Exercise brief:
Every entry that appears below is to be output exactly.

Information given:
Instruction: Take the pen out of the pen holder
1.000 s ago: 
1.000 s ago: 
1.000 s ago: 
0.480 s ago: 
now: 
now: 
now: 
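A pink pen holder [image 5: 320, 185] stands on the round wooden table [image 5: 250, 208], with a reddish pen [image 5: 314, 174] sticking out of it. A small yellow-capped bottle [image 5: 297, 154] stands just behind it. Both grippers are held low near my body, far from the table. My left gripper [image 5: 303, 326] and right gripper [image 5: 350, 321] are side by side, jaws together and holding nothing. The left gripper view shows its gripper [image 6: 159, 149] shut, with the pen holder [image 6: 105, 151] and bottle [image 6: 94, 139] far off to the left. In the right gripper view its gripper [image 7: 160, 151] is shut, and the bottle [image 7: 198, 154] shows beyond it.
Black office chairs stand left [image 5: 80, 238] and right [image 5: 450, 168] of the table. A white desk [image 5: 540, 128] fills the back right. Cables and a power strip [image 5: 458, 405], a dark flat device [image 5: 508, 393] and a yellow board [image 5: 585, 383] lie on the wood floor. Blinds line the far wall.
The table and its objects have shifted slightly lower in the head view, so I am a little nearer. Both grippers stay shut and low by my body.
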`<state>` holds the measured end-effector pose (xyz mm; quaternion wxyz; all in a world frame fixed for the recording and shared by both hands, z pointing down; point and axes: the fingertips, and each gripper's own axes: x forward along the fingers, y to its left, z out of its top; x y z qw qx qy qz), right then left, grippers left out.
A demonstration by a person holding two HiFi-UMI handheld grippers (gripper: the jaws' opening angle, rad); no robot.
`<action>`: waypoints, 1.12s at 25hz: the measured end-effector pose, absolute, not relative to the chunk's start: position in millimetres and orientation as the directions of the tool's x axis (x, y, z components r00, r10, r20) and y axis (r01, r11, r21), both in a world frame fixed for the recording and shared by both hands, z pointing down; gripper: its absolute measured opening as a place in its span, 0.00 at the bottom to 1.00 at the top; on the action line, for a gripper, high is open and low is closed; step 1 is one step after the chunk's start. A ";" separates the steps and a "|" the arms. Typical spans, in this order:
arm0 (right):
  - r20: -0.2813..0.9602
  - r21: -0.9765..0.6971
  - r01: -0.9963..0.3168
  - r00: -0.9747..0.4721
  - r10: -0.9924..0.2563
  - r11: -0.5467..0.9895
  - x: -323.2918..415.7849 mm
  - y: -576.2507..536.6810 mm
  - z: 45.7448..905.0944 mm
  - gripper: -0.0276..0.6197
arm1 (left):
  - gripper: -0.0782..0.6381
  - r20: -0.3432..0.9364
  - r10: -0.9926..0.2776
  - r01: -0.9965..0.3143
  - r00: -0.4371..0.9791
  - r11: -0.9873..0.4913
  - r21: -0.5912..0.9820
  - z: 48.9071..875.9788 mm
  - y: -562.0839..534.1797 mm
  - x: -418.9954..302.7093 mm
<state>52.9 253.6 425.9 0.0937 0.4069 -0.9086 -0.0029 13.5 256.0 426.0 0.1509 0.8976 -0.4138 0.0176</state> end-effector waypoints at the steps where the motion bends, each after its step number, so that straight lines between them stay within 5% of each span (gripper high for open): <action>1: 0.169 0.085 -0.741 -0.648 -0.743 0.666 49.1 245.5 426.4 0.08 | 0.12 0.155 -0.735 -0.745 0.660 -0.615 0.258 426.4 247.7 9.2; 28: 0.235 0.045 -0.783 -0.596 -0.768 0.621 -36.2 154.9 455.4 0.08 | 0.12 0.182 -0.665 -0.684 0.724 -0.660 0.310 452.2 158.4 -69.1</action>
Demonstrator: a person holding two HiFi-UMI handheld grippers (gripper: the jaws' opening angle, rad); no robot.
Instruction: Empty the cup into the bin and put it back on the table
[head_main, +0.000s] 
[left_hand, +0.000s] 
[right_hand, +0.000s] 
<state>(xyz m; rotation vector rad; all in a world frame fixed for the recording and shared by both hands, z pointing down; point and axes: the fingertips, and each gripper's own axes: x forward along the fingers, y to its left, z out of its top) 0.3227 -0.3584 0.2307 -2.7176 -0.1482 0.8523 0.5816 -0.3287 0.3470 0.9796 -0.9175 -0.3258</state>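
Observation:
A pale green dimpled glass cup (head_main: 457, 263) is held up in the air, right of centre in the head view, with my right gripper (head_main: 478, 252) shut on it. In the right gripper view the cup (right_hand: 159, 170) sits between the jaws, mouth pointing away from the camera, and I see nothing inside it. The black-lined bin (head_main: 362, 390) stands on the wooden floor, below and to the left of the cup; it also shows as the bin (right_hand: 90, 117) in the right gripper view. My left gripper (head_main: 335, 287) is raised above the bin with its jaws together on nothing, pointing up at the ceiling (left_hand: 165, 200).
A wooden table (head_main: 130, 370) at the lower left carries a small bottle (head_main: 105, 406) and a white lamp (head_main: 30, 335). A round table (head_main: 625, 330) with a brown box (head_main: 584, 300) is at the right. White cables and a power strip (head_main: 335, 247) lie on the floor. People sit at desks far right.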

Reply to the exercise:
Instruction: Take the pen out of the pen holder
1.000 s ago: 
1.000 s ago: 
1.000 s ago: 
0.480 s ago: 
now: 
now: 
now: 
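A pink pen holder [image 5: 320, 185] stands on the round wooden table [image 5: 250, 208], with a reddish pen [image 5: 314, 174] sticking out of it. A small yellow-capped bottle [image 5: 297, 154] stands just behind it. Both grippers are held low near my body, far from the table. My left gripper [image 5: 303, 326] and right gripper [image 5: 350, 321] are side by side, jaws together and holding nothing. The left gripper view shows its gripper [image 6: 159, 149] shut, with the pen holder [image 6: 105, 151] and bottle [image 6: 94, 139] far off to the left. In the right gripper view its gripper [image 7: 160, 151] is shut, and the bottle [image 7: 198, 154] shows beyond it.
Black office chairs stand left [image 5: 80, 238] and right [image 5: 450, 168] of the table. A white desk [image 5: 540, 128] fills the back right. Cables and a power strip [image 5: 458, 405], a dark flat device [image 5: 508, 393] and a yellow board [image 5: 585, 383] lie on the wood floor. Blinds line the far wall.
The table and its objects have shifted slightly lower in the head view, so I am a little nearer. Both grippers stay shut and low by my body.
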`<state>` holds the measured end-effector pose (xyz mm; quaternion wxyz; all in a world frame fixed for the recording and shared by both hands, z pointing down; point and axes: the fingertips, and each gripper's own axes: x forward along the fingers, y to its left, z out of its top; x y z qw qx qy qz), right then left, grippers left out.
A demonstration by a person holding two HiFi-UMI handheld grippers (gripper: the jaws' opening angle, rad); no robot.
`<action>`: waypoints, 1.12s at 25hz: the measured end-effector pose, absolute, not relative to the chunk's start: position in millimetres and orientation as the directions of the tool's x axis (x, y, z components r00, r10, r20) and y axis (r01, r11, r21), both in a world frame fixed for the recording and shared by both hands, z pointing down; gripper: its absolute measured opening as a place in its span, 0.00 at the bottom to 1.00 at the top; on the action line, for a gripper, high is open and low is closed; step 1 is one step after the chunk's start. A ";" separates the steps and a "|" the arms. Typical spans, in this order:
arm0 (right):
  - r20: -0.2813..0.9602
  - r21: -0.9765..0.6971
  - r01: -0.9963..0.3168
  - r00: -0.9747..0.4721
  - r10: -0.9924..0.2563
  - r11: -0.5467..0.9895
  - x: -323.2918..415.7849 mm
  - y: -576.2507..536.6810 mm
  - z: 45.7448..905.0944 mm
  - gripper: -0.0276..0.6197
arm1 (left):
  - gripper: -0.0782..0.6381
  - r20: -0.3432..0.9364
  - r10: -0.9926..0.2776
  - r01: -0.9965..0.3143
  - r00: -0.4371..0.9791
  - r11: -0.9873..0.4913
  - r21: -0.5912..0.9820
  - z: 48.9071..875.9788 mm
  - y: -562.0839..534.1797 mm
  - x: -418.9954..302.7093 mm
<state>52.9 253.6 425.9 0.0937 0.4069 -0.9086 -0.0029 13.5 256.0 426.0 0.1509 0.8976 -0.4138 0.0176</state> end-effector waypoints at the steps where the motion bends, each after its step number, so that straight lines between them stay within 5% of each span (gripper high for open): <action>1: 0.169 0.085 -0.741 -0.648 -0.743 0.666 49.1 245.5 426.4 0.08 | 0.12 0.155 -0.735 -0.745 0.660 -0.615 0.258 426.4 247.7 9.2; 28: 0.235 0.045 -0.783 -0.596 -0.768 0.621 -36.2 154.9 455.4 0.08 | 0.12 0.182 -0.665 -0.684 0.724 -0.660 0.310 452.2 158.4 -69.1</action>
Demonstrator: a person holding two HiFi-UMI handheld grippers (gripper: the jaws' opening angle, rad); no robot.
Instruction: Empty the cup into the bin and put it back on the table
[head_main, +0.000s] 
[left_hand, +0.000s] 
[right_hand, +0.000s] 
<state>(xyz m; rotation vector rad; all in a world frame fixed for the recording and shared by both hands, z pointing down; point and axes: the fingertips, and each gripper's own axes: x forward along the fingers, y to its left, z out of its top) 0.3227 -0.3584 0.2307 -2.7176 -0.1482 0.8523 0.5816 -0.3287 0.3470 0.9796 -0.9175 -0.3258</state>
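Observation:
A pale green dimpled glass cup (head_main: 457, 263) is held up in the air, right of centre in the head view, with my right gripper (head_main: 478, 252) shut on it. In the right gripper view the cup (right_hand: 159, 170) sits between the jaws, mouth pointing away from the camera, and I see nothing inside it. The black-lined bin (head_main: 362, 390) stands on the wooden floor, below and to the left of the cup; it also shows as the bin (right_hand: 90, 117) in the right gripper view. My left gripper (head_main: 335, 287) is raised above the bin with its jaws together on nothing, pointing up at the ceiling (left_hand: 165, 200).
A wooden table (head_main: 130, 370) at the lower left carries a small bottle (head_main: 105, 406) and a white lamp (head_main: 30, 335). A round table (head_main: 625, 330) with a brown box (head_main: 584, 300) is at the right. White cables and a power strip (head_main: 335, 247) lie on the floor. People sit at desks far right.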

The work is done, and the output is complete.